India’s highest court has allowed Vodafone (LON:VOD) to launch a second arbitration process over a $2 billion tax dispute, The Times reports. The move offers hope for a resolution of the issue.
Vodafone’s share price has slipped marginally into the red in today’s session, having given up 0.17 percent to 229.30p, underperforming the broader UK market, with the benchmark FTSE 100 index having climbed marginally into positive territory and currently standing 0.16 percent higher at 7,460.17 points. The telco’s shares have added more than 15 percent to their value over the past year, as compared with an over seven-percent rise in the Footsie.
Indian tax update
The Times reported today that India’s Supreme Court yesterday that arbitrators could be appointed under an India-UK investment pact, over Vodafone’s tax dispute with the country’s government. The UK group entered India in 2007 through the acquisition of Hutchison Whampoa’s wireless assets, and the Supreme Court ruled in 2012 that Vodafone was not liable to pay any tax over the deal. The authorities, however, changed the law, allowing them to make retrospective tax claims for deals, including those that had been completed years earlier.
Vodafone has always contested the bill and in 2014 sought international arbitration of the dispute in the Netherlands, which has still not been settled.

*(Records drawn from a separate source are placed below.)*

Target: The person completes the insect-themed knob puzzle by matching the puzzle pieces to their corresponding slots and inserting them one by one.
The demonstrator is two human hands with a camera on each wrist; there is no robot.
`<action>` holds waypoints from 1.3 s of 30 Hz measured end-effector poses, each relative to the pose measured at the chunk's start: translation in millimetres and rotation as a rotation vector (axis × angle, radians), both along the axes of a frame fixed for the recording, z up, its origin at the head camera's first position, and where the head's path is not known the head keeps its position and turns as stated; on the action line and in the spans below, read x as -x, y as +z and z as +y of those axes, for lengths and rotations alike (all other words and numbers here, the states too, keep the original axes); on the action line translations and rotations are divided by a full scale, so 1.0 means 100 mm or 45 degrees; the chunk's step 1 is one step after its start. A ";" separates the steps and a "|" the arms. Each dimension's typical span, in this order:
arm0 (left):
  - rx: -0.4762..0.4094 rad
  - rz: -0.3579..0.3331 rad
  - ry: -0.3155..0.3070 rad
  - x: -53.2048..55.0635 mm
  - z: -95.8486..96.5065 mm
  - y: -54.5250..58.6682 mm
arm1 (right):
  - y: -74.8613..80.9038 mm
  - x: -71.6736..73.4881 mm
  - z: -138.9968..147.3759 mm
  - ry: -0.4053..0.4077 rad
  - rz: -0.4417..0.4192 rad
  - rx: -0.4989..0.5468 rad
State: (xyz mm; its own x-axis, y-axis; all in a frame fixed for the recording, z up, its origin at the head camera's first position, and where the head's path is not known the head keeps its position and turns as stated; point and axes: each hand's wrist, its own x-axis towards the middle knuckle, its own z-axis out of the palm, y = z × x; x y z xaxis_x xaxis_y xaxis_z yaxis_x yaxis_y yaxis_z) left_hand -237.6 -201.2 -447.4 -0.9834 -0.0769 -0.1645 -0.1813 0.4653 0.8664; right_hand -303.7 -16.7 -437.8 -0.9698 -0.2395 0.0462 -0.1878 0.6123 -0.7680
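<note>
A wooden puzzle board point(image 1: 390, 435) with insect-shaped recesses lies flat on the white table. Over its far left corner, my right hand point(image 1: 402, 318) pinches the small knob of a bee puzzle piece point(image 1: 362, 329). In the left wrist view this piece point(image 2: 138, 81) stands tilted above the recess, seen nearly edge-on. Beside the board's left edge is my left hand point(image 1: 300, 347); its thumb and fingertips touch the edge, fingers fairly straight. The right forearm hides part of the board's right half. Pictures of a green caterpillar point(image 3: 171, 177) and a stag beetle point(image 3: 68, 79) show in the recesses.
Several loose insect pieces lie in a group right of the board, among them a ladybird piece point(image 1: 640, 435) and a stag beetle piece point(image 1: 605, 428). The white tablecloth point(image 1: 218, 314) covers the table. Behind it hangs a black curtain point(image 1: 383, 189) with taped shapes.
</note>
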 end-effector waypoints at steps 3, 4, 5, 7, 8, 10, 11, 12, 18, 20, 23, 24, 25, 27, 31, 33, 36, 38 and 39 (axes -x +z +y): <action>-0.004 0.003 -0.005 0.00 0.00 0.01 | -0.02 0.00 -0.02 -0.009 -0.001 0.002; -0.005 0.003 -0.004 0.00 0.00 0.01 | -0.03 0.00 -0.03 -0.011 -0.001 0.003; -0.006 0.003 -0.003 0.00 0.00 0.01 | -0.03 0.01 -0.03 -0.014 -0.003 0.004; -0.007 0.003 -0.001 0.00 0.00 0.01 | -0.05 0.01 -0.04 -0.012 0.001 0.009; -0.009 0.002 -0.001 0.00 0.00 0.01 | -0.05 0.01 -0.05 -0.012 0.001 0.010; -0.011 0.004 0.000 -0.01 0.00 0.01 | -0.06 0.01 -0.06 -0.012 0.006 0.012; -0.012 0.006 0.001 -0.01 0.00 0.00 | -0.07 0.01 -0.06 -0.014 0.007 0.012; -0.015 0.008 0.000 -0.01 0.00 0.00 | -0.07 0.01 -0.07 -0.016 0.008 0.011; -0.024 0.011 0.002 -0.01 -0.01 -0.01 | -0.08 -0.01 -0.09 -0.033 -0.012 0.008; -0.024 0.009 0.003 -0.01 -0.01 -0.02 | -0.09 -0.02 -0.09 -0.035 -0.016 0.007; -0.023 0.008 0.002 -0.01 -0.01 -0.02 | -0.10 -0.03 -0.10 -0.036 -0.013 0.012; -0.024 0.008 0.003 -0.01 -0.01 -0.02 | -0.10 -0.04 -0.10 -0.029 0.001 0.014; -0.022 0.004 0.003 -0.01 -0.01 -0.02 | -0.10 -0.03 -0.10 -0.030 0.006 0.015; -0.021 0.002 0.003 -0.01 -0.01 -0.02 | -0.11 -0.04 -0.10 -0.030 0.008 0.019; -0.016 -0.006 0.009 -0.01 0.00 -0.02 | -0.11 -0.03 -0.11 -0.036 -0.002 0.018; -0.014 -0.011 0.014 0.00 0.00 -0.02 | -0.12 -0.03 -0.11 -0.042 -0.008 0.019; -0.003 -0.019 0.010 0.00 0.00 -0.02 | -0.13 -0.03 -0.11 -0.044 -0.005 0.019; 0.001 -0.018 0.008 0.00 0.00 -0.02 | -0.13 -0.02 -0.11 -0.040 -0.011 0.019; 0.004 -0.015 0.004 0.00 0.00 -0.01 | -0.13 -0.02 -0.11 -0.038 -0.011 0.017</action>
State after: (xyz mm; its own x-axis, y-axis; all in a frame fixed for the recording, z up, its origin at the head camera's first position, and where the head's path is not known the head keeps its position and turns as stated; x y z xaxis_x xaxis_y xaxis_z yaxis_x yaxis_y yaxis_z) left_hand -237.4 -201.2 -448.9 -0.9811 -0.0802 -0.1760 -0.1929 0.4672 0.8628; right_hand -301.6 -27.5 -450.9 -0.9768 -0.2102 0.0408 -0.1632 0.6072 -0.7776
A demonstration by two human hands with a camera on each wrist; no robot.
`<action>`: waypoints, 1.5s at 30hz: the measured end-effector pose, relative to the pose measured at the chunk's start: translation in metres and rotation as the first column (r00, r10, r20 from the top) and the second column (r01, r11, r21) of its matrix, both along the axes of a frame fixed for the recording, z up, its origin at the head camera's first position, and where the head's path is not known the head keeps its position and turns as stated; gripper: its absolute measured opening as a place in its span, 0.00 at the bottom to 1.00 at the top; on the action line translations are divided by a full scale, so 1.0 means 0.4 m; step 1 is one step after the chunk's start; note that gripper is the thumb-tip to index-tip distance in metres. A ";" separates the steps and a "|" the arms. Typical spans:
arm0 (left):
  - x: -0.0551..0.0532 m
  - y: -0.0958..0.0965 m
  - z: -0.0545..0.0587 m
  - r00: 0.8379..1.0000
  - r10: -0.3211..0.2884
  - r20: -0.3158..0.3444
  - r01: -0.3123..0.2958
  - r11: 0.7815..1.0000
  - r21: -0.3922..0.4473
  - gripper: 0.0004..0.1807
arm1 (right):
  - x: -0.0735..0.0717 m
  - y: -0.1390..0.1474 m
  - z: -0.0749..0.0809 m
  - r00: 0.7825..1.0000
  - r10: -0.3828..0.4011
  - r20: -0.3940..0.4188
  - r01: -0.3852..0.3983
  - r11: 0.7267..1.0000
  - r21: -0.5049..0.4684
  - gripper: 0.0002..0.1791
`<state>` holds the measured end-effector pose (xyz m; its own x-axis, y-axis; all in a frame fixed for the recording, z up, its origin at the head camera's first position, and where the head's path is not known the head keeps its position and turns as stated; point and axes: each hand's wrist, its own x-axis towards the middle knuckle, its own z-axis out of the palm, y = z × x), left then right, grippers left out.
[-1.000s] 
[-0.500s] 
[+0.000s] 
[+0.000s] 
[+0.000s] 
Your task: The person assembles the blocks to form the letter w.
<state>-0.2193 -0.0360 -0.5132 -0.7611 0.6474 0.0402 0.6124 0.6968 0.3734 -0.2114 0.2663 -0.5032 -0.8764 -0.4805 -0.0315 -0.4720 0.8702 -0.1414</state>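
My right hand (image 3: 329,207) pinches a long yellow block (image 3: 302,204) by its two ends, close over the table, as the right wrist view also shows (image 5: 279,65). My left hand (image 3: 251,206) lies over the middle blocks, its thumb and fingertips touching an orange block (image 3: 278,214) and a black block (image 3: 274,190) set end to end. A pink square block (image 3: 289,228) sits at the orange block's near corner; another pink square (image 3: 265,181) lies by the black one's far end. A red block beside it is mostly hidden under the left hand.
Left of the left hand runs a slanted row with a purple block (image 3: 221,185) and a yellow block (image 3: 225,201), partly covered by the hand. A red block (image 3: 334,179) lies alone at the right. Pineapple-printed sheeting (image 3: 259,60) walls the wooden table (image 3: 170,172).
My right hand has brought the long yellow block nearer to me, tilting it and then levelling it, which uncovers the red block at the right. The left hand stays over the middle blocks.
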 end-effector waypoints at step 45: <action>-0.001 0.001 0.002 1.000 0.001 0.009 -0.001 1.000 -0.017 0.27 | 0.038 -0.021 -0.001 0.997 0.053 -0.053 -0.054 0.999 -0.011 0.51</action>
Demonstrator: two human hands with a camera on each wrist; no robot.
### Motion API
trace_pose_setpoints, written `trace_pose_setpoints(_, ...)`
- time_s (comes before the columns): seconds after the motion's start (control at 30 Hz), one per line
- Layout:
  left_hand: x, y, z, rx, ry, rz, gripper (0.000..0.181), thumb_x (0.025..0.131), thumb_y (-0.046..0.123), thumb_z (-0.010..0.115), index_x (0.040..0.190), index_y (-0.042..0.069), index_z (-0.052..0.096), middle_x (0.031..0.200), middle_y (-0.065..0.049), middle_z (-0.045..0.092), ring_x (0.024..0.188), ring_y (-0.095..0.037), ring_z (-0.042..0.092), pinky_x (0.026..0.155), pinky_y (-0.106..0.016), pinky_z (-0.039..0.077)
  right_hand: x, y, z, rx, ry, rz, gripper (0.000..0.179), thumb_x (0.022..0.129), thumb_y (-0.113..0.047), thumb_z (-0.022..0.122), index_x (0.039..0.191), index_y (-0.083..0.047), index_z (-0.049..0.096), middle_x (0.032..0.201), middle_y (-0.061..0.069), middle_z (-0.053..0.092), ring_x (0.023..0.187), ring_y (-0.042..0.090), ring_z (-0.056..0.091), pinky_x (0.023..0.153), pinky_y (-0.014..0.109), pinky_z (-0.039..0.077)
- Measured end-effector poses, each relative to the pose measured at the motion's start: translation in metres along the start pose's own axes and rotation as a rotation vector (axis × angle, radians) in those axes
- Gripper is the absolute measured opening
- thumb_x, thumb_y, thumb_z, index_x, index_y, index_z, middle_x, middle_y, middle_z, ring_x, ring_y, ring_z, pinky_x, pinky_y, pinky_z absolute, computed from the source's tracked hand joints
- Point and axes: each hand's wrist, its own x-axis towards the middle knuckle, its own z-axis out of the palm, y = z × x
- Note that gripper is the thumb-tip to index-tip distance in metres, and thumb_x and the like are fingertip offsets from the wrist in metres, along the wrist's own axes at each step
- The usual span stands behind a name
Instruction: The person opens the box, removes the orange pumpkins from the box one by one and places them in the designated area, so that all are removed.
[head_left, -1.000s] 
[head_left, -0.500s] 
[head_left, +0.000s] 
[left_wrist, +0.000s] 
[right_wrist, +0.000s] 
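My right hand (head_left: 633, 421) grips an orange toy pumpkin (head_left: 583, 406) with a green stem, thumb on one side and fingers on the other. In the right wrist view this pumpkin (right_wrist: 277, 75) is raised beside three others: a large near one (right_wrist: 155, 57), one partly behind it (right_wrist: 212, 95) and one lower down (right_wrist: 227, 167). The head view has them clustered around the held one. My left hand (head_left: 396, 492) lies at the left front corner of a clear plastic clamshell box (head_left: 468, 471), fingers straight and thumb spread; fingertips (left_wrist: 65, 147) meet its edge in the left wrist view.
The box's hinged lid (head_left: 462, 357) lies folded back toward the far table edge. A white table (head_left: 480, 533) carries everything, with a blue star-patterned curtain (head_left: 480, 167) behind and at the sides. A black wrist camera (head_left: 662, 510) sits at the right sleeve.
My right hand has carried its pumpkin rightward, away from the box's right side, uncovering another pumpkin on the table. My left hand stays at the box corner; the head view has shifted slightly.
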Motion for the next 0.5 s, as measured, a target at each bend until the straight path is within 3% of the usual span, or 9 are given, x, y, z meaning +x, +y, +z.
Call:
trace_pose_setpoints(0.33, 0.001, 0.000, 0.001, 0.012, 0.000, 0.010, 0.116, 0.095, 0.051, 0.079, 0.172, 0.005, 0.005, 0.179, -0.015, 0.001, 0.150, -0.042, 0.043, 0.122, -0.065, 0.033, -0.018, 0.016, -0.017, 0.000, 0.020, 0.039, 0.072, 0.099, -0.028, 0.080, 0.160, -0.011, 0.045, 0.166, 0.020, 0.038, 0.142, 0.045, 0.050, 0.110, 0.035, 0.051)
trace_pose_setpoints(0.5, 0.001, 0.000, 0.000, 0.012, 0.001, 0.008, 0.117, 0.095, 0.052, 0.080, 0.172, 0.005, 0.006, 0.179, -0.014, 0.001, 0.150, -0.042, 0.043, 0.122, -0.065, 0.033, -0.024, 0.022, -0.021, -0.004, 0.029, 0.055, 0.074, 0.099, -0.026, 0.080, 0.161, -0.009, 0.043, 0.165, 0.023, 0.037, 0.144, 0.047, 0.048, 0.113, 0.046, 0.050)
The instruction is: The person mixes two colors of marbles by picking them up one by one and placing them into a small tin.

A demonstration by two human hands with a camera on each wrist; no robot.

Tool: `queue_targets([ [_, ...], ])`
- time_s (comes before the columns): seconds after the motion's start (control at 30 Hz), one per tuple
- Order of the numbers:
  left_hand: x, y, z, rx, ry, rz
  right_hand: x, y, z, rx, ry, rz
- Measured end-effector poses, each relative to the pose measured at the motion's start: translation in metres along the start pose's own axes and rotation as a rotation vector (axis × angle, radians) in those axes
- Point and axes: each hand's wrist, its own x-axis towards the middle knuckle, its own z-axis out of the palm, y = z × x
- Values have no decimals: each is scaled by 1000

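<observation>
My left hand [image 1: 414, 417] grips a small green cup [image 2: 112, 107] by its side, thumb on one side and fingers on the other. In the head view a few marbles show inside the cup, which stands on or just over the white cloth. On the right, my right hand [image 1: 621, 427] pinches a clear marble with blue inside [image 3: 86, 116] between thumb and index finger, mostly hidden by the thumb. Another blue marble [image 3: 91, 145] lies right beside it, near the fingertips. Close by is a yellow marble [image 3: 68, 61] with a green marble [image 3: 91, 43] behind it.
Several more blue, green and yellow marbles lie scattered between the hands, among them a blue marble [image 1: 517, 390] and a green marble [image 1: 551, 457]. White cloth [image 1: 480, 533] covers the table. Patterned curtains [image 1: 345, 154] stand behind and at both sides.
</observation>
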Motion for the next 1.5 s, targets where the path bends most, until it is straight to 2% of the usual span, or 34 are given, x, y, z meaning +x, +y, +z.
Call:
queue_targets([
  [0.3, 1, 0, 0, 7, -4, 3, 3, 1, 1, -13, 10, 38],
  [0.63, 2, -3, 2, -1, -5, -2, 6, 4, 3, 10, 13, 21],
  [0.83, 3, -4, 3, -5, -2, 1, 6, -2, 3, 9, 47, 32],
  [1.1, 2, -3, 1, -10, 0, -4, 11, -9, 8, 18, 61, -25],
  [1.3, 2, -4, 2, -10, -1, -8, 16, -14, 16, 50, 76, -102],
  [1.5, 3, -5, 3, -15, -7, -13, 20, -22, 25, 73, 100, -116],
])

The FTSE 100 group is currently in the process with merging its operations in the country with local company Idea Cellular, amid stiff competition in India’s telecoms sector. Last month, Vodafone inked a deal to sell its standalone tower business in the country.
Analysts on Vodafone
JPMorgan Chase & Co reiterated its ‘overweight’ stance on Vodafone today, valuing the shares at 300p, while Numis Securities continues to see the telco as an ‘add,’ with a price target of 270p on the stock. According to MarketBeat, the blue-chip telco currently has a consensus ‘hold’ rating and an average price target of 248.78p.